Oh my, it’s the Amerika-Rakete in the left corner of image no. 6!
To me it looks like what’s usually referred to as Aggregat 9, i.e. the upper stage of the proposed suborbital ICBM intended to target New York. Note the prominent curved, bladelike fins running along the whole length of the rocket, much unlike any other design today. Of course it could be just a concept for a Wasserfall-sized AA-missile, or an idea for an A4/V2 variant. Yet this photograph clearly proves the image of the A9 prevailing today is based on a real wind tunnel model, and not just made up. The boxart example I‘ve inserted is from a Special Hobby kit. While I cannot spot the A10 (the lower booster stage) among the shapes, this picture is the first palpable historic trace of that design I’ve come across so far.
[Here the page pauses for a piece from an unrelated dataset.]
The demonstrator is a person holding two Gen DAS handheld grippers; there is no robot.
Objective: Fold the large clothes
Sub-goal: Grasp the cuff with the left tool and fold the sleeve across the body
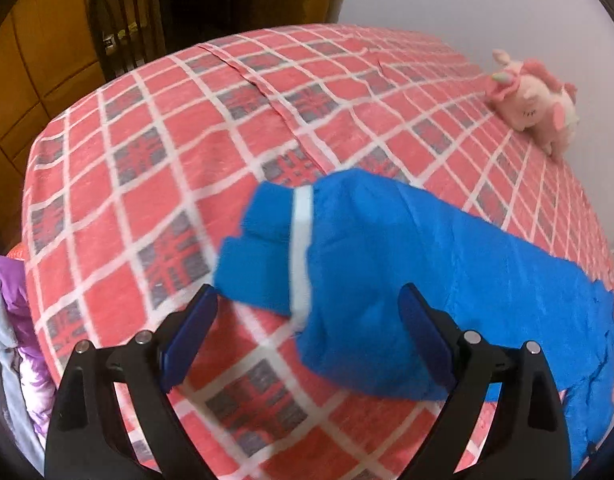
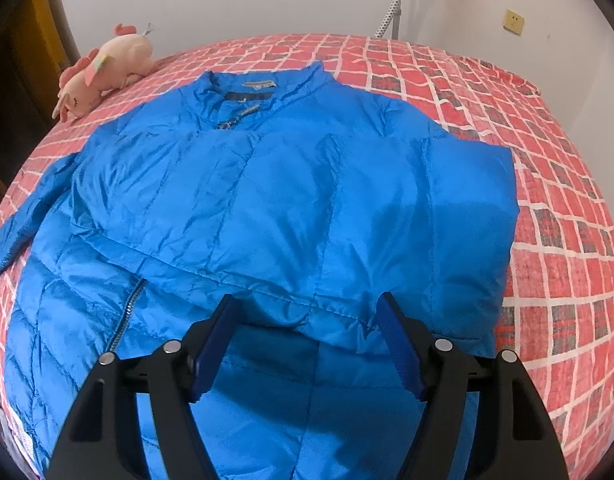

And I’ve really been looking for it! The other day I had an argument with a friend, after we walked to an old V2 launch pad in Westphalia. Today just an overgrown slab of concrete, partly destroyed when a rocket exploded on the site itself. In the vicinity a tree still shows the carvings of a guard stationed where the rockets were fueled on their Meilerwagen trailers. So I argued I could believe the Amerika-Rakete was a real conceptual design, something that actually existed on paper and in the scientists’ minds - be it manned or not. After all, later von Braun did build two-stage rockets once he had the means. My friend challenged me to provide a document, a picture, some sort of proof this is not just a modern myth. A popular scale model means nothing, and who says illustrators don’t just copy from one another? For example the text in my other picture claims to show a wind tunnel model, but it’s clearly just a drawing anyone could have made.
Well, I’m one step further now, thank you very much indeed!